Approaching the stage to the theme from Sergio Leone’s The Good, the Bad and the Ugly, Pete Doherty muttered something incomprehensible into the microphone and the famous riff to Time for Heroes filled the auditorium.
A mass of bodies inevitably surged forward, and within minutes there were mosh pits and crowd surfers soaring towards the stage.
This is how The Libertines got their gig at Dunfermline’s Alhambra Theatre under way last night.
The show in the historic venue marked the launch of the band’s 2017 Tiddely om Pom Pom UK “seaside” tour which includes only two further Scottish performances, one in Inverness and another in Kilmarnock.
At the Alhambra itself the gig will be followed by a run of Joseph and the Technicolour Dreamcoat shows, but the grand interiors of its auditorium couldn’t have been a more fitting surrounding for the band – who could have packed out the likes of the Caird Hall or Glasgow’s Barrowland Ballroom with ease.
It was a performance reminiscent of those legendary Libertines gigs of the early noughties which survive today as pixelated YouTube video clips; Carl Barât and Doherty’s attempts at vocals drowned out by bellowing fans and the thrashing of Gary Powell’s drums.

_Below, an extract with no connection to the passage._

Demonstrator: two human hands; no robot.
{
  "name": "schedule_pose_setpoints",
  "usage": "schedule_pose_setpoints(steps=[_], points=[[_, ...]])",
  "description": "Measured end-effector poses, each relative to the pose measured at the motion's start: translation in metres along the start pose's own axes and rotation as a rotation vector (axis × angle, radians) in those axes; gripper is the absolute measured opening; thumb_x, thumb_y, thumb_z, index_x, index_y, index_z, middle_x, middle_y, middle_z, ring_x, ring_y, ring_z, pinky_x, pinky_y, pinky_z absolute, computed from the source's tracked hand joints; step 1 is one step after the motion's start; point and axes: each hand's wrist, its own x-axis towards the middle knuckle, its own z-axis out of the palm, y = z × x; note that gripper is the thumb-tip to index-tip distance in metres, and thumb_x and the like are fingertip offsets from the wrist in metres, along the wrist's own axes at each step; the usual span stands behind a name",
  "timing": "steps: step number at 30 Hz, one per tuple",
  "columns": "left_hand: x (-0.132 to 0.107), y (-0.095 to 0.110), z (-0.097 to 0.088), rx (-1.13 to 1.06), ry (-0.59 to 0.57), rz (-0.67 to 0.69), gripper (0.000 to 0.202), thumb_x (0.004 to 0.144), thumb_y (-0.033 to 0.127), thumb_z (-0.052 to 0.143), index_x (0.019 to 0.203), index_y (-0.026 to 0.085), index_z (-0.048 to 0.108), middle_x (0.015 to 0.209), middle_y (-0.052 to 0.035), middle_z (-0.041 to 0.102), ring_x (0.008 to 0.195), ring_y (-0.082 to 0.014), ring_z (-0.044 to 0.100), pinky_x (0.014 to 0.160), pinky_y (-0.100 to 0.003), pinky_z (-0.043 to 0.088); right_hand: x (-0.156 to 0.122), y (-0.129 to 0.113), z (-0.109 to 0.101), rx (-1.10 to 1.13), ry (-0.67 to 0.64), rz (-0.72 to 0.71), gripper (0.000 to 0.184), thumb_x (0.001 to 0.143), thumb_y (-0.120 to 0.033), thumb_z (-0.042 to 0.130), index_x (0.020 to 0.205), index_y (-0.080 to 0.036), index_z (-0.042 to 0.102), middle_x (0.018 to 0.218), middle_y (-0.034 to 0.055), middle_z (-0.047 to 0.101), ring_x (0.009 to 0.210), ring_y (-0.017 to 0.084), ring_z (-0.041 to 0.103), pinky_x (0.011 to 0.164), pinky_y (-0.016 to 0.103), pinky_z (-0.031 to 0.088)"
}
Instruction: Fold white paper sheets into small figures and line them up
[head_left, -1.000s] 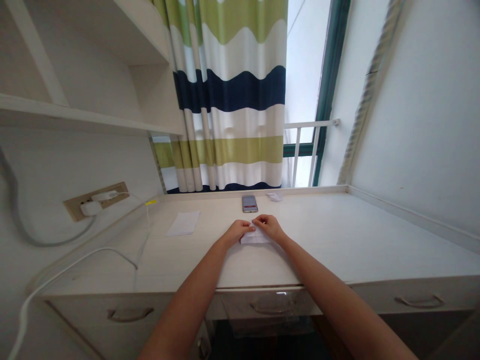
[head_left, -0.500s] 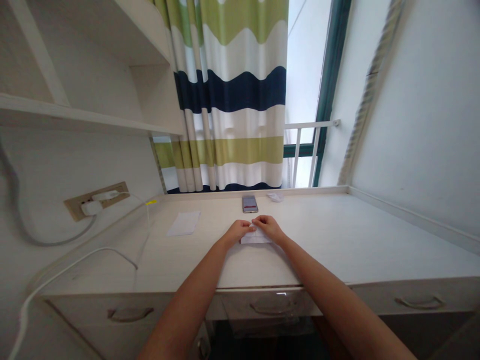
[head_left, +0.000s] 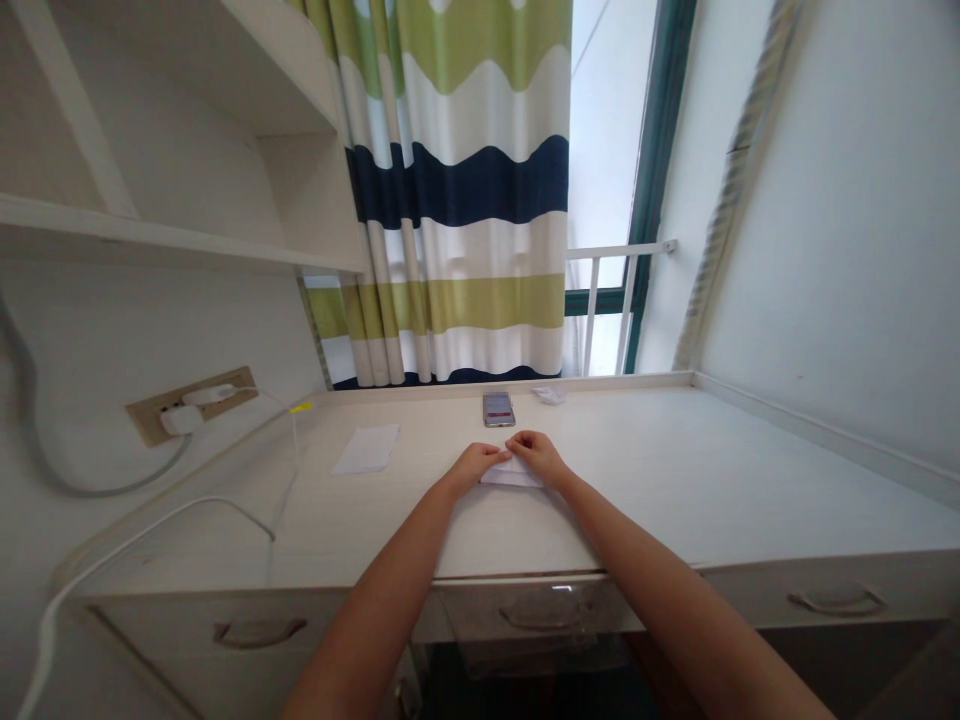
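A piece of white folded paper (head_left: 511, 478) lies low over the desk, its near edge toward me. My left hand (head_left: 478, 464) is closed on its left side, thumb pointing right along the top. From the right, my right hand (head_left: 538, 458) pinches the upper part of the paper, its fingertips close to my left thumb. The hands partly cover the paper, so the exact fold is hidden. Just beyond the hands lies a phone (head_left: 498, 409) with its screen lit.
Flat white sheets (head_left: 367, 449) lie on the desk (head_left: 712, 470) to the left. A crumpled white scrap (head_left: 550, 396) sits at the back edge. A white cable (head_left: 225, 500) crosses the left side from the wall socket (head_left: 191, 405). Drawers with handles (head_left: 836, 601) line the front.
Both hands stay on the paper, with only slight finger movement; the left thumb and right fingertips have shifted a little. The view has moved very slightly.
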Motion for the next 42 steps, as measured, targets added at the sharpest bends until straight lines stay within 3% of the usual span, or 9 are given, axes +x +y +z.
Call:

By the third song, The Delaney, the two frontmen had already started sharing a microphone so closely as to be a near-kiss.
More than just a rock band, to The Libertines’ oldest and most loyal fans this four-piece have always maintained a romanticism and mystique.

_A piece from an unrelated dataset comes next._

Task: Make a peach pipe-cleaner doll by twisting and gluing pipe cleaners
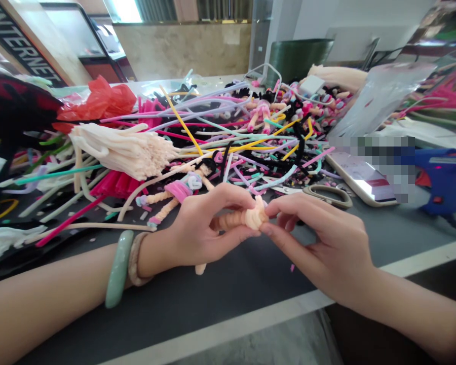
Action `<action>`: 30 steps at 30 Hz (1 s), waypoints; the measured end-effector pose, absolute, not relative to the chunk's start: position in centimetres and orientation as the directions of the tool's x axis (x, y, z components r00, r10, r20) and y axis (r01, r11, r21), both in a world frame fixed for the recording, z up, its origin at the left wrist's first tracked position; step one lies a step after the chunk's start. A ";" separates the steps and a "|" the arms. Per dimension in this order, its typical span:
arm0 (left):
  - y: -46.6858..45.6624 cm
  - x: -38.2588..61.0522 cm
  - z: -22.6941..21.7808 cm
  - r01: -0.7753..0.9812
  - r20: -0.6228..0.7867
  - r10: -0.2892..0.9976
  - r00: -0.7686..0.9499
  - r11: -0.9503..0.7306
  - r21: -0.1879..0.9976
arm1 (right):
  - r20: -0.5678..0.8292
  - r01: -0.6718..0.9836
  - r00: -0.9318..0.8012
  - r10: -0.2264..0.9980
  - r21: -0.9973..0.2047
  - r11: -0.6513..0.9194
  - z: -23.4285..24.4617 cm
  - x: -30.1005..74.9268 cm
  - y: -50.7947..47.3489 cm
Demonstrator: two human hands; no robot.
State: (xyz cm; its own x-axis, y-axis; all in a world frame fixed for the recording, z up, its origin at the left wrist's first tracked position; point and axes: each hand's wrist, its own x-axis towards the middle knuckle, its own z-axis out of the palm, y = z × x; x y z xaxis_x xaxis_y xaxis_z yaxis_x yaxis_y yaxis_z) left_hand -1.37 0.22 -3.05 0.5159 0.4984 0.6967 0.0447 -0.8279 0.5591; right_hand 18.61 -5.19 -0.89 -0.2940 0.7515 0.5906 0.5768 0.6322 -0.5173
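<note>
a peach pipe cleaner bundle (243, 219), thick and fuzzy, held sideways

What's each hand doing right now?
Left hand: closed, holding a peach pipe-cleaner bundle.
Right hand: closed, pinching the end of the same bundle.

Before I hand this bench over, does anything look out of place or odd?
Yes: the scissors lie at the edge of the loose pipe cleaners, with their blades running in under the strands, so they could be easy to miss. A small pink scrap also sits alone on the dark bench top, away from the pile.
</note>
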 end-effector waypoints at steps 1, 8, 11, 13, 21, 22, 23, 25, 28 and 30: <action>0.2 -1.3 -3.2 0.035 0.687 0.518 0.510 -0.811 0.584 | 0.595 0.580 -0.291 0.749 -0.513 0.632 -0.9 18.6 -5.2; 0.1 -1.1 -3.2 -0.019 0.622 0.598 0.506 -0.713 0.701 | 0.609 0.587 -0.290 0.738 -0.496 0.640 -1.0 18.7 -5.2; 0.0 -1.3 -2.9 -0.009 0.592 0.603 0.536 -0.697 0.717 | 0.599 0.589 -0.294 0.745 -0.500 0.635 -1.0 18.7 -5.2; 0.0 -1.3 -2.7 -0.012 0.568 0.604 0.560 -0.679 0.734 | 0.597 0.588 -0.294 0.746 -0.503 0.634 -1.0 18.7 -5.2; 0.0 -1.1 -2.4 -0.021 0.526 0.631 0.570 -0.629 0.777 | 0.594 0.580 -0.297 0.748 -0.510 0.635 -1.0 18.8 -5.3; 0.0 -1.1 -2.3 -0.006 0.529 0.633 0.565 -0.638 0.770 | 0.594 0.579 -0.299 0.747 -0.509 0.637 -1.0 18.8 -5.2; 0.1 -1.1 -2.3 0.006 0.534 0.632 0.562 -0.648 0.761 | 0.594 0.580 -0.299 0.747 -0.508 0.637 -1.0 18.7 -5.2; 0.1 -1.1 -2.2 0.010 0.544 0.628 0.556 -0.660 0.752 | 0.597 0.581 -0.300 0.744 -0.504 0.639 -1.0 18.7 -5.1; 0.0 -1.0 -2.1 -0.015 0.529 0.645 0.551 -0.627 0.779 | 0.598 0.587 -0.304 0.741 -0.496 0.640 -1.0 18.8 -5.0; 0.0 -0.9 -2.1 -0.046 0.494 0.666 0.559 -0.570 0.821 | 0.595 0.595 -0.302 0.744 -0.492 0.635 -1.0 18.8 -5.1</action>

And if last night’s show proved one thing it’s that their star has anything but waned throughout the years, with a crowd of fresh-faced youths singing along word for word to tracks both old and new.
The story of The Libertines is one of a friendship shattered and rebuilt, of a youth lost in a haze of headlines, hard drugs and hangovers; and a punk legacy that inspired a whole generation of British indie bands.

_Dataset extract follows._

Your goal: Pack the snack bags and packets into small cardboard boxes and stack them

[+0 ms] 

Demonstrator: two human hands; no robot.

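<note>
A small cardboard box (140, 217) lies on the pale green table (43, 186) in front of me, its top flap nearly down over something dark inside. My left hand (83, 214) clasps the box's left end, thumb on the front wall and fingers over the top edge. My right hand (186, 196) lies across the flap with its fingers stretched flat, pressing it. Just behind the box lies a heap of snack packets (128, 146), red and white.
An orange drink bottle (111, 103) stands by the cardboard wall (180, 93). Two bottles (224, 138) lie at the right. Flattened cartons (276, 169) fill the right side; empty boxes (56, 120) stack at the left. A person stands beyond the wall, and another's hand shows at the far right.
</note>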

Nostalgia reigned for large portions of the gig as Libertines classics including Up the Bracket, Breck Rd. Boys in the Band and Horror Show were belted out with trademark vigour and that same Clash-like energy which won over a generation of music fans.
As Can’t Stand Me Now reached its chorus, the mass of some 2,000-plus fans roared back the words; a racket that threatened to drown them out completely.
“Have we enough to keep it together? Or do we keep on pretending?” – sang Doherty, dressed in a denim waistcoat, but things couldn’t be further from the days of the group’s infamous December 2004 split.
Other highlights included You’re My Waterloo and Music When the Lights Go Out.
Amidst it all there was even time for a brief rendition of Flower of Scotland and I Do Like to Be Beside the Seaside.
Music fans always extol the atmosphere of an intimate gig, but intimacy is something that comes natural to The Libertines.
As they tore through their set, it was plain to see that the close bond between Doherty and Barât, and the one that has always existed between the band and their fans, remains as hardy as ever it was.
Dragged back to the stage for an encore The Libertines finished with the timeless Don’t Look Back Into the Sun, but it was far from the last we saw of the band.
As a crowd surfing young fan reached the security at the front of the auditorium’s barriers, he was welcomed onto the stage by the band and embraced like an old friend to a huge applause from the Fife crowd.
Despite repeated demands for “one more tune” the band reluctantly made their way off the stage, but not before Barât showed his gratitude to the crowd with a decisive stage dive.
Hauled back from the dead, The Libertines are four musicians reinvigorated. Their show at the Alhambra was noisy, messy, rough-around-edges and 90-odd minutes of swaggering, passionate brilliance; and I for one can’t wait to discover what the future of this band holds.